Após quase 70 anos do uso da termografia no diagnóstico animal, exemplos de sucesso confirmam o emprego efetivo do uso desta tecnologia na veterinária no Brasil. O diagnóstico precoce de um câncer em uma onça-pintada, por exemplo, permitiu o tratamento adequado, evitando que a doença progredisse nesse animal. Vagalume, como é conhecido esse macho de Panthera onca, havia sido resgatado em 1997, após a morte de sua mãe em uma região do Pantanal mato-grossense, sendo levado para ser cuidado no Zoo de Sorocaba, onde permanece até hoje. Recentemente, o uso do termógrafo neste animal acusou um aumento de temperatura na região da virilha. Após três dias monitorando a temperatura corpórea à distância, notou-se que o calor excessivo nesta área não cedia. Com base nesta observação, o animal foi anestesiado e exames mais específicos foram realizados. A intervenção acusou a presença de um tumor maligno, ainda em estágio inicial, que foi posteriormente removido por procedimento cirúrgico. Na fase de recuperação pós-cirúrgica, o monitoramento à distância também foi eficaz, mostrando não haver mais alterações de temperatura na região em que o tumor se localizava. São exemplos como estes que são objeto de pesquisas relativas ao uso e eficácia da termografia infra-vermelha na medicina veterinária.

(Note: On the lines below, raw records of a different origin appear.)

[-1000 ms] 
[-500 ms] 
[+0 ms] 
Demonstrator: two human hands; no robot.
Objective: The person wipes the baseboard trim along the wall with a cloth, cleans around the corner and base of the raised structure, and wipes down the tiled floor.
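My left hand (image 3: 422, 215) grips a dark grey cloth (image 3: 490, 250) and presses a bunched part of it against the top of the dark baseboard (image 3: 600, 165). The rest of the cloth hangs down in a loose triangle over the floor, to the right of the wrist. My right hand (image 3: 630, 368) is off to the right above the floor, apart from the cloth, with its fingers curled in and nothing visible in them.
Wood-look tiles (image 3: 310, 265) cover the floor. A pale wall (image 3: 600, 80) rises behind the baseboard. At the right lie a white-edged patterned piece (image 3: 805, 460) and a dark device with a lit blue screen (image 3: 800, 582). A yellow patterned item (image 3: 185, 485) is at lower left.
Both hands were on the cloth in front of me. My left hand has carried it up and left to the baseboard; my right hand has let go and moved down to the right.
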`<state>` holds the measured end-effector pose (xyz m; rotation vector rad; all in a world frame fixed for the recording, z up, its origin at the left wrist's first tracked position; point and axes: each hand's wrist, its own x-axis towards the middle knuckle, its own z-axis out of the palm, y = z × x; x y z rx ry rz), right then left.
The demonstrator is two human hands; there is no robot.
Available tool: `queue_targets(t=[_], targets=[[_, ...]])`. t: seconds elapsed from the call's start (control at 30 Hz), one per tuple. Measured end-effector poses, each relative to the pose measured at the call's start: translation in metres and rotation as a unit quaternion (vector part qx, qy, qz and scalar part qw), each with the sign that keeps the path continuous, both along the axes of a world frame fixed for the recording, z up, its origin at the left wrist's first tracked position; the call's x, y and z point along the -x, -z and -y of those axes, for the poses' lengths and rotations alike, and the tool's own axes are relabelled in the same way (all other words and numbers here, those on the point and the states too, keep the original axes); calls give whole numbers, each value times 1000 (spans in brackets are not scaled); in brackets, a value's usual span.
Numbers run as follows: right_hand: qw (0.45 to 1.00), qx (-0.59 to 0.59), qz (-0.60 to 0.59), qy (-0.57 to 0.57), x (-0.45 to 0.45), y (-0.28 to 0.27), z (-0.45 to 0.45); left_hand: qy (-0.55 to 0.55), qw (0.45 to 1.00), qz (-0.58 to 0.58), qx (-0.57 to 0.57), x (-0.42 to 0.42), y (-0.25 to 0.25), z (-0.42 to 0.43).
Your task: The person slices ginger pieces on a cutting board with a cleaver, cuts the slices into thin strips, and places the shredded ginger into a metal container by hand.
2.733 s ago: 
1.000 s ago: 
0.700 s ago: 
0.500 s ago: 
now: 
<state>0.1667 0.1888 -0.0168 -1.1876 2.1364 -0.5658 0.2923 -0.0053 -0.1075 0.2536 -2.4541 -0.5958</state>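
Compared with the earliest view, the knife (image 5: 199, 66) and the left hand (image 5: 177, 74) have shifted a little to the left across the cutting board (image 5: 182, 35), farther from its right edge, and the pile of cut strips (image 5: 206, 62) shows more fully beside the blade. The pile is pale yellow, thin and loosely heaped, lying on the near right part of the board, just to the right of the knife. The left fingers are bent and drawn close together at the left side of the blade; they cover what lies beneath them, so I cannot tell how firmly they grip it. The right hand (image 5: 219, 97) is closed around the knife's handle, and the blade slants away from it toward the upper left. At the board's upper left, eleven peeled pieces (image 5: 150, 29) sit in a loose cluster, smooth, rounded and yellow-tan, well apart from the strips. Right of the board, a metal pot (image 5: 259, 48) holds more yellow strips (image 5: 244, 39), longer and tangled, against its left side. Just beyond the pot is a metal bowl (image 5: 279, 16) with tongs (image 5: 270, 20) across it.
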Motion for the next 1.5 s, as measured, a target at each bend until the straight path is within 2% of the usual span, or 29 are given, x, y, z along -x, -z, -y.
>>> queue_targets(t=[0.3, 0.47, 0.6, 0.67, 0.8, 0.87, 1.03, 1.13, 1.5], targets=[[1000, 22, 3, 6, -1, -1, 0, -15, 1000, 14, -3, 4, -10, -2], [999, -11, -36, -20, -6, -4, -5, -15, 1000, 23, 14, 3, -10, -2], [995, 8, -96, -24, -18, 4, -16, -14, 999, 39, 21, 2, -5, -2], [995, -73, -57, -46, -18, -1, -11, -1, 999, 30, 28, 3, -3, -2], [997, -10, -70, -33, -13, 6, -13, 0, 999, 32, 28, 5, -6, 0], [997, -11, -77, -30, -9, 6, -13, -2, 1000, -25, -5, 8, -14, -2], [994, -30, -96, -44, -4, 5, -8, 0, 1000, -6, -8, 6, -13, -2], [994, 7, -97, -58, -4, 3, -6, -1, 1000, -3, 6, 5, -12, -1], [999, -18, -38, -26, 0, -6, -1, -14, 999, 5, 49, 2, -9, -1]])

Termografia: a lógica básica por trás do sistema
A termografia permite mapear as temperaturas nas partes do corpo de diferentes espécies e realizar um monitoramento ao longo do tempo. Alterações no padrão de temperatura sugerem alterações do fluxo sanguíneo, sempre associado a um processo fisiológico ou patológico; a interpretação desses dados pode levar ao diagnóstico, muitas vezes anterior ao aparecimento de sintomas. Vale lembrar que o raio infravermelho é uma frequência eletromagnética naturalmente emitida por qualquer corpo, porém essa frequência está além da capacidade humana de visão. Dessa forma, o termovisor não só identifica como também mensura a frequência dos raios; tornando extremamente fácil a localização de regiões quentes ou frias, através da interpretação dos termogramas que fornecem imagens, em faixas de temperaturas representadas por gradiente de cores (que podem cobrir de – 40°C a 1500ºC).
Desde os tempos de Hipócrates
A primeira aplicação médica do conceito da “termografia” foi utilizada por Hipócrates, o pai da Medicina, que viveu entre 460 e 375 aC. Ao aplicar lama na pele de seus pacientes, com função terapêutica, Hipócrates notava que nas áreas em que a lama secava mais rápido, a temperatura corpórea aumentava, sendo possível assim detectar o local da afecção. Entretanto, foi apenas em 1800 que o astrônomo alemão William Herschel (descobridor do planeta Urano) conseguiu provar a existência dos raios infra-vermelhos, sendo criado o primeiro termógrafo em 1830 por John Herschel, seu filho. Na medicina humana a termografia começou a ser empregada em 1960 e foi usada para detecção precoce de doenças apenas nos anos 80.